- Instructions to follow: For the records below, print the lines from the line with "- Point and" through the line with "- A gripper" exactly as written; include both end lines and exclude the rest.

- Data shown:
——————————

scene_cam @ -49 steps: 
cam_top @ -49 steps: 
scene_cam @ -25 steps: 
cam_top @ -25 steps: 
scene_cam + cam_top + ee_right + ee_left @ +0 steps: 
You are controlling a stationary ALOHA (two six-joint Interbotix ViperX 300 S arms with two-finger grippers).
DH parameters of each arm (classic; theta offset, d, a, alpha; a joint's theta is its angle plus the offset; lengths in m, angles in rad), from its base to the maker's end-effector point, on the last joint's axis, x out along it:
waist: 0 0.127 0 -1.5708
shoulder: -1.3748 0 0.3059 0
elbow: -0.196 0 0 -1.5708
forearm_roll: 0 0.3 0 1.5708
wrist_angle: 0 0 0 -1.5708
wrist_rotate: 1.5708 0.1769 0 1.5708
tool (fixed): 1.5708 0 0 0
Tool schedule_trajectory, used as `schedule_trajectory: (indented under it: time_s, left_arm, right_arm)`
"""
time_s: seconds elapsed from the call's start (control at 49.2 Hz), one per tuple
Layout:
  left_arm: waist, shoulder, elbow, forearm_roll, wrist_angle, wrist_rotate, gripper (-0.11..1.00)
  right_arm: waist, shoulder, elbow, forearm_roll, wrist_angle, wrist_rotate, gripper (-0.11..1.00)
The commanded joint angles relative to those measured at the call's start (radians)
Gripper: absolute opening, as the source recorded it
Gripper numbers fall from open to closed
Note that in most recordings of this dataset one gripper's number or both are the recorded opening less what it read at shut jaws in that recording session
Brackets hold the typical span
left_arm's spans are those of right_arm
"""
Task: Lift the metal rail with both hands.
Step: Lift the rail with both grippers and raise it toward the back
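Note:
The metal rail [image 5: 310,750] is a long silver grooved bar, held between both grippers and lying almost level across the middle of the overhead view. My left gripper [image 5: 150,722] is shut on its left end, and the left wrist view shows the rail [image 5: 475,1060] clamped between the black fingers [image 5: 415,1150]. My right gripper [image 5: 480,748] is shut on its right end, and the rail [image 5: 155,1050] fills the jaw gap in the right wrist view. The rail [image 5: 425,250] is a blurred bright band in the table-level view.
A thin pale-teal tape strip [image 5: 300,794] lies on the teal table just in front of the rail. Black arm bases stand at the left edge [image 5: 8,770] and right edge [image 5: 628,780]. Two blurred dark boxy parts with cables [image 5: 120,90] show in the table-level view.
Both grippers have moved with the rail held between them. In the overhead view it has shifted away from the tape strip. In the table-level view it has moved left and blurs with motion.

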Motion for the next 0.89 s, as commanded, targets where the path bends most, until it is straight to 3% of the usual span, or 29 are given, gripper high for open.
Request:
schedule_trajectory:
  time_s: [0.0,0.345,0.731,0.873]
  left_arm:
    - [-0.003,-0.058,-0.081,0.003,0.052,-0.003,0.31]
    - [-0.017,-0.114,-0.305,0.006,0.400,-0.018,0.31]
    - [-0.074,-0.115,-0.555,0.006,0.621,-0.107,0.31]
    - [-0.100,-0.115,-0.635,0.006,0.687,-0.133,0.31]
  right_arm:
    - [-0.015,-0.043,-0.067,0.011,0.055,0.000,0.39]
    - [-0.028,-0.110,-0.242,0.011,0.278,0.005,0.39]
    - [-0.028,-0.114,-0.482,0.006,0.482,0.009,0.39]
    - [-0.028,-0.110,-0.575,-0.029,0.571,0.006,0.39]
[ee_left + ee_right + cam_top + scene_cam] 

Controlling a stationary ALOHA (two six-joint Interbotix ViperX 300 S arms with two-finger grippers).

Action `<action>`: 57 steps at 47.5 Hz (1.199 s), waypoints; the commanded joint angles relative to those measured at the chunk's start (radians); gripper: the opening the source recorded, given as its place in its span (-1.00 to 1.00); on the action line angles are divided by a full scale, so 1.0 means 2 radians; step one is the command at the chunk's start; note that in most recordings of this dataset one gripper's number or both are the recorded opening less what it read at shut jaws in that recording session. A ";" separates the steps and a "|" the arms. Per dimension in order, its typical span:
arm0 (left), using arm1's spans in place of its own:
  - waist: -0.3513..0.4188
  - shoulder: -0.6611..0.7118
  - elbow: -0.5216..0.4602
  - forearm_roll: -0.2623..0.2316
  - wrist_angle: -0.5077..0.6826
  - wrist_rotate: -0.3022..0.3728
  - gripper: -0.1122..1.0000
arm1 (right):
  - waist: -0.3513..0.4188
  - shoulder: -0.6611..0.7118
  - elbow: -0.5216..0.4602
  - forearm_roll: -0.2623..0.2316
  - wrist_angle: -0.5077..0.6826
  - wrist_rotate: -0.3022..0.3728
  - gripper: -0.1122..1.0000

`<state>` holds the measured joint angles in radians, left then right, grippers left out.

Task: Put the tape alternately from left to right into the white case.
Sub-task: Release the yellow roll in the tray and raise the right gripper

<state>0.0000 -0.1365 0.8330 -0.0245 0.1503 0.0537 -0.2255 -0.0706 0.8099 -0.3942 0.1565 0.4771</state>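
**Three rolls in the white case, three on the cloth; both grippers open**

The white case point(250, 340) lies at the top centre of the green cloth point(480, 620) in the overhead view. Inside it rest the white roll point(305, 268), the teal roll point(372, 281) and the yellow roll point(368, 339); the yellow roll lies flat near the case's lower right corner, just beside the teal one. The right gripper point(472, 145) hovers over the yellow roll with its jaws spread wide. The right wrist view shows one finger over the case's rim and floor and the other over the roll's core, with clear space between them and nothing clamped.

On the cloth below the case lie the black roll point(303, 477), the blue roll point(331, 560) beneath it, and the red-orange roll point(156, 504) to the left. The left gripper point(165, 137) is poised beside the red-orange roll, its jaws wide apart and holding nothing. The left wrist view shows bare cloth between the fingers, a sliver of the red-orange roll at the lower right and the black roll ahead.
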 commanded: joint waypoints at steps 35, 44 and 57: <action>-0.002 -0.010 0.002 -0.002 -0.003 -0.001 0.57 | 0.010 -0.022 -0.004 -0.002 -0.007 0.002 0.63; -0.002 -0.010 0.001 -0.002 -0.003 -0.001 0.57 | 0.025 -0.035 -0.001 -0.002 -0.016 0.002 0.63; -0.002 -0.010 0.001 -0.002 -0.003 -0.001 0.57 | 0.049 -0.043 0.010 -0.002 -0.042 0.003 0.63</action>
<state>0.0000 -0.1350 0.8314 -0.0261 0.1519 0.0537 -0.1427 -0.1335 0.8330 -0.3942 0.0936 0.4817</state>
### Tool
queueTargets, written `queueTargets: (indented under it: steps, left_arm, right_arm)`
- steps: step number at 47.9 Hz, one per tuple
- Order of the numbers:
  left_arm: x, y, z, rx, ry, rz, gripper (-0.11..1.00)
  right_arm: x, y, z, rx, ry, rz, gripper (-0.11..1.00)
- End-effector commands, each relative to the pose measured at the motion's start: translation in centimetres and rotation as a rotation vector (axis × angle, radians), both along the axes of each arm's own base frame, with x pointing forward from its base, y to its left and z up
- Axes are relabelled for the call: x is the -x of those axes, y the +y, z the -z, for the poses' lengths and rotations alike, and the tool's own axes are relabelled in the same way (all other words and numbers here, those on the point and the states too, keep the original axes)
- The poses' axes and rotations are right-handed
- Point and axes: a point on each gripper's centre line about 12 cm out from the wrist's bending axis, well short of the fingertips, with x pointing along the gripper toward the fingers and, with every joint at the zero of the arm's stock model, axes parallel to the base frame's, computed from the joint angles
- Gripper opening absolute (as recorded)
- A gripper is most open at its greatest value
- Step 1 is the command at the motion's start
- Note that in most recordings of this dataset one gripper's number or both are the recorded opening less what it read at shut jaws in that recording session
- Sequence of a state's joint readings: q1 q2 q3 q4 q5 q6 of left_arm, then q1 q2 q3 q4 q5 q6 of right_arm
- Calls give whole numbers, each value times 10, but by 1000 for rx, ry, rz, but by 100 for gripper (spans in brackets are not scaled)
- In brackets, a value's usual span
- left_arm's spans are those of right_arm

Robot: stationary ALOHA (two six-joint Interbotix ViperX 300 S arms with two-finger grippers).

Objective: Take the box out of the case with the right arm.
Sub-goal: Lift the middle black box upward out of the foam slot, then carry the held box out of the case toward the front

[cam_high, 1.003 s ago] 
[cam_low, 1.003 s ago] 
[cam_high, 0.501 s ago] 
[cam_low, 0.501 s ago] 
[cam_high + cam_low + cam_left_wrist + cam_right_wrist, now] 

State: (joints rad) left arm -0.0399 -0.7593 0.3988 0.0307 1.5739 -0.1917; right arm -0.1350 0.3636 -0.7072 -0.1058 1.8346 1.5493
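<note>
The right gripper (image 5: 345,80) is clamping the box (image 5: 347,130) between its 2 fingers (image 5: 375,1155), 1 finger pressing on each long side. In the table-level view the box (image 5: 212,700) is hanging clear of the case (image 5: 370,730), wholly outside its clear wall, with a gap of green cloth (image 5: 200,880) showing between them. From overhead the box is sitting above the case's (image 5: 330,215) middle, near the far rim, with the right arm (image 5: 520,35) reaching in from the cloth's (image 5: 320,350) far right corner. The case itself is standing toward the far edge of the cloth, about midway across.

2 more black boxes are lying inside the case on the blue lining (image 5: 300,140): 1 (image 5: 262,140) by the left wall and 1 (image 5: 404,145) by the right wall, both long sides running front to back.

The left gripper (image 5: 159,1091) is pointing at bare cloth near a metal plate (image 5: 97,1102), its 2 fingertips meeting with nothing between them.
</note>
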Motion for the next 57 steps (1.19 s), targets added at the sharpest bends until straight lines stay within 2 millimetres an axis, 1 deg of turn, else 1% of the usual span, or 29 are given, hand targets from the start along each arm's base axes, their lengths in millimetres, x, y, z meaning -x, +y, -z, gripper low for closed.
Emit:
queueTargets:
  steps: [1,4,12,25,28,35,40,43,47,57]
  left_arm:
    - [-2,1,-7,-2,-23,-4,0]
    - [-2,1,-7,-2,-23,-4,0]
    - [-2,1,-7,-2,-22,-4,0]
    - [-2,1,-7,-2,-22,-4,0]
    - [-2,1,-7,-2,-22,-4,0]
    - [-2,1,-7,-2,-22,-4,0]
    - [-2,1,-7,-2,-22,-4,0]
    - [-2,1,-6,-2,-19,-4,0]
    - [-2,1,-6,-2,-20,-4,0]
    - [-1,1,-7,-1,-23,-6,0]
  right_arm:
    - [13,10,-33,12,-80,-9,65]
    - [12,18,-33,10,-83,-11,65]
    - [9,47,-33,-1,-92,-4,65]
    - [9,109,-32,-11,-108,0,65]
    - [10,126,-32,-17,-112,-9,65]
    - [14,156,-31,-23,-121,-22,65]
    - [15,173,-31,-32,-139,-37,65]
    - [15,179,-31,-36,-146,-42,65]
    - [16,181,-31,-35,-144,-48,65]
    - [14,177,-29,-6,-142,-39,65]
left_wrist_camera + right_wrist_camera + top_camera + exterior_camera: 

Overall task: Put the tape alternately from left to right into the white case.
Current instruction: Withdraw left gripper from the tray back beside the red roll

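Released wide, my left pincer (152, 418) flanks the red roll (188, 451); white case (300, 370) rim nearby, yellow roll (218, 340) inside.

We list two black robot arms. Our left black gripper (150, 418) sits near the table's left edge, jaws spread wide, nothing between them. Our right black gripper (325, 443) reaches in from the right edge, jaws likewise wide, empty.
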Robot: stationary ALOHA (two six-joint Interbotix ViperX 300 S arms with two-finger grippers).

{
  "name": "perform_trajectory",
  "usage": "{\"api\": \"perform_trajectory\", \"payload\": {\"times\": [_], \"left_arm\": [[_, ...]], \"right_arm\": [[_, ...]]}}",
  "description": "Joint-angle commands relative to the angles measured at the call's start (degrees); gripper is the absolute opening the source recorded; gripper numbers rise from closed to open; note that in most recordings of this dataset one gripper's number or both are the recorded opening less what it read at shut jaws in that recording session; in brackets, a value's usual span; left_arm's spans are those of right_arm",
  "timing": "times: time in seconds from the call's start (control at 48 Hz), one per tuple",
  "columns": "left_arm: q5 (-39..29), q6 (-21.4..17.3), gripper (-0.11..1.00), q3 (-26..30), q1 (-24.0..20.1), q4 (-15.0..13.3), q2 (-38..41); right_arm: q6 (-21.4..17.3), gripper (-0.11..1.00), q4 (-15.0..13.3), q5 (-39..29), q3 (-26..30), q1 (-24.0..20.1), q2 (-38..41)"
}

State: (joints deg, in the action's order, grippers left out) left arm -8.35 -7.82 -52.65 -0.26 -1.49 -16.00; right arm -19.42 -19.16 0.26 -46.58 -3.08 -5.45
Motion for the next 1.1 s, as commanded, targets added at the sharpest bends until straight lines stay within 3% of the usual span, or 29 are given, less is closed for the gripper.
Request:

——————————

- Response below:
- Point and axes: a point on each gripper's centre line about 12 cm out from the wrist's bending axis, well short of the fingertips, with x pointing along the gripper toward the fingers and, with every joint at the zero of the arm's stock model, axes parallel to the base frame's, computed from the joint angles
- Gripper opening absolute (as recorded)
- A gripper is most open at its greatest value

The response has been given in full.